A terça-feira (5) foi mais um dia de quedas para o mercado futuro do café arábica na Bolsa de Nova York (ICE Future US). As cotações chegaram a registrar desvalorização acima dos 200 pontos durante o pregão, mas as perdas foram minimizadas antes do fechamento da Bolsa.
Março/21 teve queda de 105 pontos, valendo 125,10 cents/lbp, maio/21 registrou baixa de 100 pontos, negociado por 127,10 cents/lbp, julho/21 teve queda de 90 pontos, valendo 128,90 cents/lbp e setembro/21 registrou queda de 85 pontos, valendo 130,40 cents/lbp.
"O aumento da oferta global, junto com a desvalorização do real em relação ao dólar, estão reduzindo os preços do café. Hoje, dados da Organização Internacional do Café (OIC) mostraram que as exportações globais de café de outubro a novembro aumentaram 6,5%", destacou análise do site internacional Barchart.

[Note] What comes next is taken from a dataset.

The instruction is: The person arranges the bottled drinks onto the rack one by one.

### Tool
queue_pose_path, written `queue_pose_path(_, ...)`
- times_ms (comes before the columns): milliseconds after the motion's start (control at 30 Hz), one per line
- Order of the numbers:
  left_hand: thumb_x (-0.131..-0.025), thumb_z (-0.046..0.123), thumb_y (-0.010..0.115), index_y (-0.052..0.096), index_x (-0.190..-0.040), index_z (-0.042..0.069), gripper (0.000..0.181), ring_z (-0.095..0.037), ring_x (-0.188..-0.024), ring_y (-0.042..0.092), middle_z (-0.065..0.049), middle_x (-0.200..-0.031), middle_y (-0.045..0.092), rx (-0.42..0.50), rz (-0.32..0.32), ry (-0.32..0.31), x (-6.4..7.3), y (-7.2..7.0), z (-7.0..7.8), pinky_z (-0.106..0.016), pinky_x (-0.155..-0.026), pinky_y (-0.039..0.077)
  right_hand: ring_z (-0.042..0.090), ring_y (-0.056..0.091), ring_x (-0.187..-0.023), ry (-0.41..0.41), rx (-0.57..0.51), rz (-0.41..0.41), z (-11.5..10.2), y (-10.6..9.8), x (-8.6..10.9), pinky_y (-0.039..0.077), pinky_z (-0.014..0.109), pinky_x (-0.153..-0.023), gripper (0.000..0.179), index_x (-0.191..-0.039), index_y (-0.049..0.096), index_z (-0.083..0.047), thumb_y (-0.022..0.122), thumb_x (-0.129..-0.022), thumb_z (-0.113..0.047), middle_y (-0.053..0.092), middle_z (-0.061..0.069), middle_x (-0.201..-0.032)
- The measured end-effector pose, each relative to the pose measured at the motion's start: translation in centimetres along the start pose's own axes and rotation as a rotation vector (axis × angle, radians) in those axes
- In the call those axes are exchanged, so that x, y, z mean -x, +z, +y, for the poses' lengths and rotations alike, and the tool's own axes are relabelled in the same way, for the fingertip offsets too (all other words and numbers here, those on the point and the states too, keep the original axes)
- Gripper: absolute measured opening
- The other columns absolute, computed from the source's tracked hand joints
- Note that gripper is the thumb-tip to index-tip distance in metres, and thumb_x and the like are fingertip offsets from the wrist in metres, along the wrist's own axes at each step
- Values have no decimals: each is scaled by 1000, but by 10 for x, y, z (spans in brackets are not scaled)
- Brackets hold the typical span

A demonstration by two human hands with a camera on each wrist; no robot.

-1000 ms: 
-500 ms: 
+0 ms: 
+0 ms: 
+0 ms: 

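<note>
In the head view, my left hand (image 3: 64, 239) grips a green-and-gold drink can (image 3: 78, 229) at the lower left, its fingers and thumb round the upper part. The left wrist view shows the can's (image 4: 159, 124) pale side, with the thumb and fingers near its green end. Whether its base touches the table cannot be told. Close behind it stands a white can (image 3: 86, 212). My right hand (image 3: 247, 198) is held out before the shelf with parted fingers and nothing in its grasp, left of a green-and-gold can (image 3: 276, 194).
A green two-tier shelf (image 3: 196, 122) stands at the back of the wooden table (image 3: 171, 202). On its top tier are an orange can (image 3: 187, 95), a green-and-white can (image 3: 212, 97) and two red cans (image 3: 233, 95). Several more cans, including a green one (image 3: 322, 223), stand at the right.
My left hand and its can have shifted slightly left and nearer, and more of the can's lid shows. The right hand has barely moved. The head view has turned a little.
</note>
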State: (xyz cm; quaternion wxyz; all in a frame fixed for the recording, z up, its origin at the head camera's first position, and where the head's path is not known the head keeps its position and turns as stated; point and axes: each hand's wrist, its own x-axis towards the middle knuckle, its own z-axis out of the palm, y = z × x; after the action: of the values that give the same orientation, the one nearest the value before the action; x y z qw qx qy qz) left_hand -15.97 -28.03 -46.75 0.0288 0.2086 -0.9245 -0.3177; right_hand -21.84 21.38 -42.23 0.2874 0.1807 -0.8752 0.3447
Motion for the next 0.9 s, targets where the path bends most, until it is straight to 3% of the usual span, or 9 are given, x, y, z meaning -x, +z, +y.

As exportações de café dos países membros e não-membros da Organização Internacional do Café (OIC) totalizaram 10,149 milhões de sacas de 60 quilos em novembro, segundo mês da safra mundial 2020/21 (outubro/setembro), contra 9,600 milhões de sacas registradas no mesmo mês de 2019, elevação de 5,7%.
>>> OIC: Exportações globais de café avançam 5,7% no mês de novembro
O dia também foi de baixa para o café tipo conilon, na Bolsa de Londres. Janeiro/21 teve queda de US$ 3 por tonelada, valendo US$ 1357, março/21 encerrou com baixa de US$ 7 por tonelada, negociado por US$ 1365, maio/21 teve queda de US$ 8 por tonelada, valendo US$ 1374 e julho/21 encerrou com baixa de US$ 8 por tonelada, valendo US$ 1387.
Além das exportações, a desvalorização do real ante ao dólar também contribuiu para as baixas no mercado futuro. "A fraqueza do real brasileiro em relação ao dólar é de baixa para os preços do café, com o real hoje caindo -0,92% hoje em uma baixa de 5 semanas em relação ao dólar", destacou a análise internacional.
A fraqueza do real brasileiro em relação ao dólar é de baixa para os preços do café, com o real hoje caindo -0,92% hoje em uma baixa de 5 semanas em relação ao dólar. O cenário, no entanto, ainda é de incerteza para a produção da safra 21 no Brasil.
Depois de enfrentar o maior déficit hídrico dos últimos anos no ano passado, as chuvas levam alívio ao produtor, mas não recupera os danos para a próxima safra. Quantificar as baixas, no entanto, ainda não é possível, segundo especialistas. A tendência é que a partir de fevereiro o cenário para a safra 21 do Brasil seja mais claro.
No Brasil, o mercado físico encerrou com altas em algumas praças produtoras.
O tipo 6 bebida dura bica corrida teve alta de 0,61% em Guaxupé/MG, negociado por R$ 657,00, Poços de Caldas/MG teve elevação de 0,79%, negociado por R$ 640,00. Patrocínio/MG manteve a estabilidade por R$ 620,00 e Varginha/MG não registrou valorização, mantendo o valor de R$ 625,00.
O tipo cereja descascado teve alta de 0,72% em Guaxupé/MG e Poços de Caldas/MG, estabelecendo o valor por R$ 700,00. Patrocínio/MG manteve a estabilidade por R$ 670,00 e Varginha/MG manteve a negociação por R$ 680,00.